I found the post by a fellow Englander explaining the system very informative. She indicates the pace picks up after this dastardly long wait for surgery.
I hope you pain is not severe, lancating you regularly. I'm afraid the cords are reaction by the local lymph and veins to the tumor: they resolve after the surgery.
Oh Sue, you have been such a soldier!
Tender -
Hi Everyone...well its 830pm, got in from a busy day at work and had a bath, just crashed out now and thought I would post again....lol
I feel better today...well if only for the adrenalin...I am always rundown on my day off so yday was a bad un....

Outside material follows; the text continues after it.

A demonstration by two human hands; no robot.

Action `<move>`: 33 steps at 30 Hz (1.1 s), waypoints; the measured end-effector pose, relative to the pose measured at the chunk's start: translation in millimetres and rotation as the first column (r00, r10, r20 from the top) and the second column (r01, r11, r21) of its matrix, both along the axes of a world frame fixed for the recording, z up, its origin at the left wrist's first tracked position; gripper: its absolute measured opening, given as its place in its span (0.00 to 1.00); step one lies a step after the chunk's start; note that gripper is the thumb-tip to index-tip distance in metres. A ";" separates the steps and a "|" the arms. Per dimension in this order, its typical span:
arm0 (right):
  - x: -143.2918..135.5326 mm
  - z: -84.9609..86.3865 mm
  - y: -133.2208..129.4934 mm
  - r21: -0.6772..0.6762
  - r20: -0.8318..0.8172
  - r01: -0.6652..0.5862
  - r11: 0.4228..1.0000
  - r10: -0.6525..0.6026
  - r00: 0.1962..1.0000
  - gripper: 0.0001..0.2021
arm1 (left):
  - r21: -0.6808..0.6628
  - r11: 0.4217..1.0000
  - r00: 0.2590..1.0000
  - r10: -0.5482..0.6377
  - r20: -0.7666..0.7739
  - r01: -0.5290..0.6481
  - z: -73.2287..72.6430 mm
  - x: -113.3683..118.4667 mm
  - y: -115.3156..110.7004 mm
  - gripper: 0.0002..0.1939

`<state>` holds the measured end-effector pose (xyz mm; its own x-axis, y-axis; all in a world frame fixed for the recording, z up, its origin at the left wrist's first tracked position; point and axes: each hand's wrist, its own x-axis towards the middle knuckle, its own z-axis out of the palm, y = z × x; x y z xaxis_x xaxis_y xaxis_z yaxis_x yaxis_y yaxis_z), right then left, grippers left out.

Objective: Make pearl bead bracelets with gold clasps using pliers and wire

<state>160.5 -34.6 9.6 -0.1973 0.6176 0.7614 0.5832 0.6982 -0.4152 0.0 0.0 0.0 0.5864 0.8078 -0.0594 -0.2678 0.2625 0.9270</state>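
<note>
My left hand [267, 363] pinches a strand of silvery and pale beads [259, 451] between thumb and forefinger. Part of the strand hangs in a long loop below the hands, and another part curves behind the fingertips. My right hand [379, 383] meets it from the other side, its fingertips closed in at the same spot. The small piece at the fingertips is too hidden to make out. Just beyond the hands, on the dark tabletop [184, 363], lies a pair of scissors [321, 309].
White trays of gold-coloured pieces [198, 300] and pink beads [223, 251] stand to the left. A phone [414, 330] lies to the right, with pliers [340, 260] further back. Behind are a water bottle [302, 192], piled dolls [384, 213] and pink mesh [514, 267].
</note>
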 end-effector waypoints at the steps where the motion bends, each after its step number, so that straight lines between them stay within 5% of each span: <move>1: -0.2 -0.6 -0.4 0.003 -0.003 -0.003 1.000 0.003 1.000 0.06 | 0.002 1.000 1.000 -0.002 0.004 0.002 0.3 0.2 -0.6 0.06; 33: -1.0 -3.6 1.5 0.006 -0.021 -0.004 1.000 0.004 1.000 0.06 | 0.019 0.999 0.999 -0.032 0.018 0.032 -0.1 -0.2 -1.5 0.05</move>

I had a voicemail from Claudia today to inform me the bone scan was all clear....there go I by the grace of god.... thankyou...
So how am I feeling..ummmmm....whacking it....fed up with it..and the journey hasnt started....I DO NOT WANT THIS TO HAPPEN.....yep thats how I feel.....I am the worlds worst patient....you watch I will be out of the hospital before I reach the recovery room...Oh no..... see I made me heart drop a thousand foot with the thought of everything...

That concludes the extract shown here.